= What you need to do =
Repeat everything from the first line of the listing below through the line that contains "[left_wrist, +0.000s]", exactly. Leave out pictures.

= Data excerpt =
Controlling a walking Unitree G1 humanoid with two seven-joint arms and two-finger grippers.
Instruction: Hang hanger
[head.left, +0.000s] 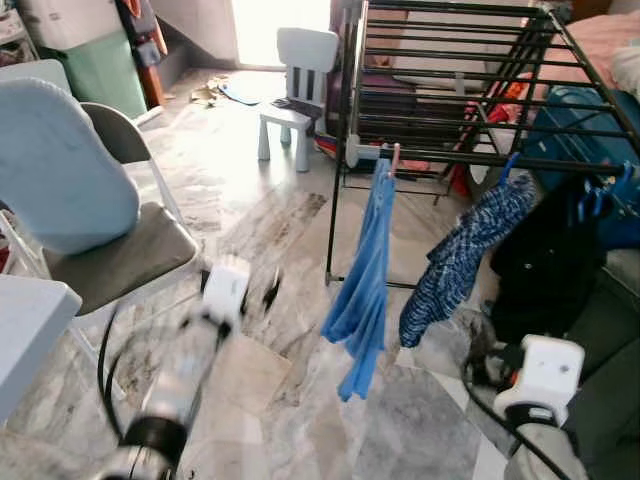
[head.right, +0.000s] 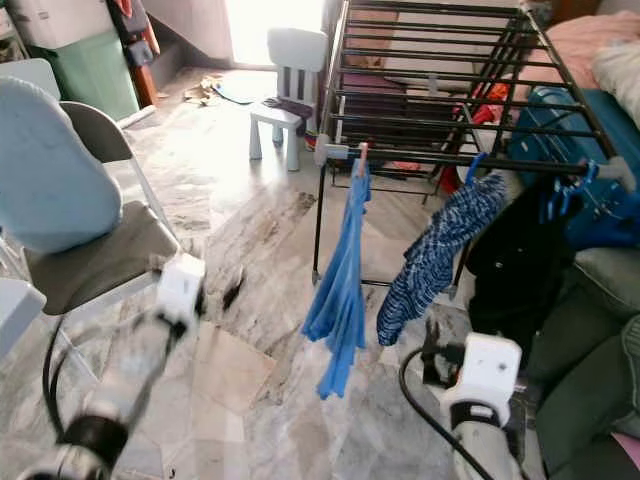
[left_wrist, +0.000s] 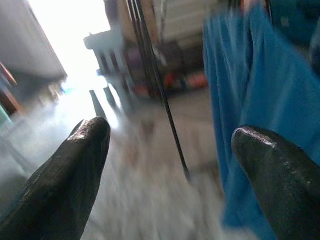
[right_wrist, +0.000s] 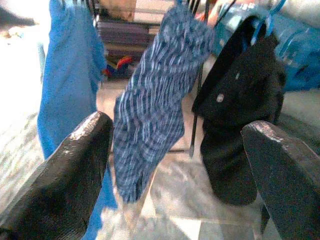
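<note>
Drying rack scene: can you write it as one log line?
left gripper: open, empty | right gripper: open, empty | drying rack: blue cloth, patterned garment, black garment hanging

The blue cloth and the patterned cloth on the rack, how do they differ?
The blue cloth is plain bright blue; the patterned cloth is dark navy with pale markings. The blue cloth hangs long and straight, held by a peg; the patterned cloth hangs bunched and slanted from a blue hanger hook. The blue cloth reaches lower. Both hang from the rack's front rail, side by side.
</note>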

= Exercise output =
Controlling a walking Unitree G1 humanoid with two seven-joint arms and two-finger grippers.
Instruction: Hang hanger
[head.left, +0.000s] 
[head.right, +0.000s] 
[left_wrist, +0.000s] 

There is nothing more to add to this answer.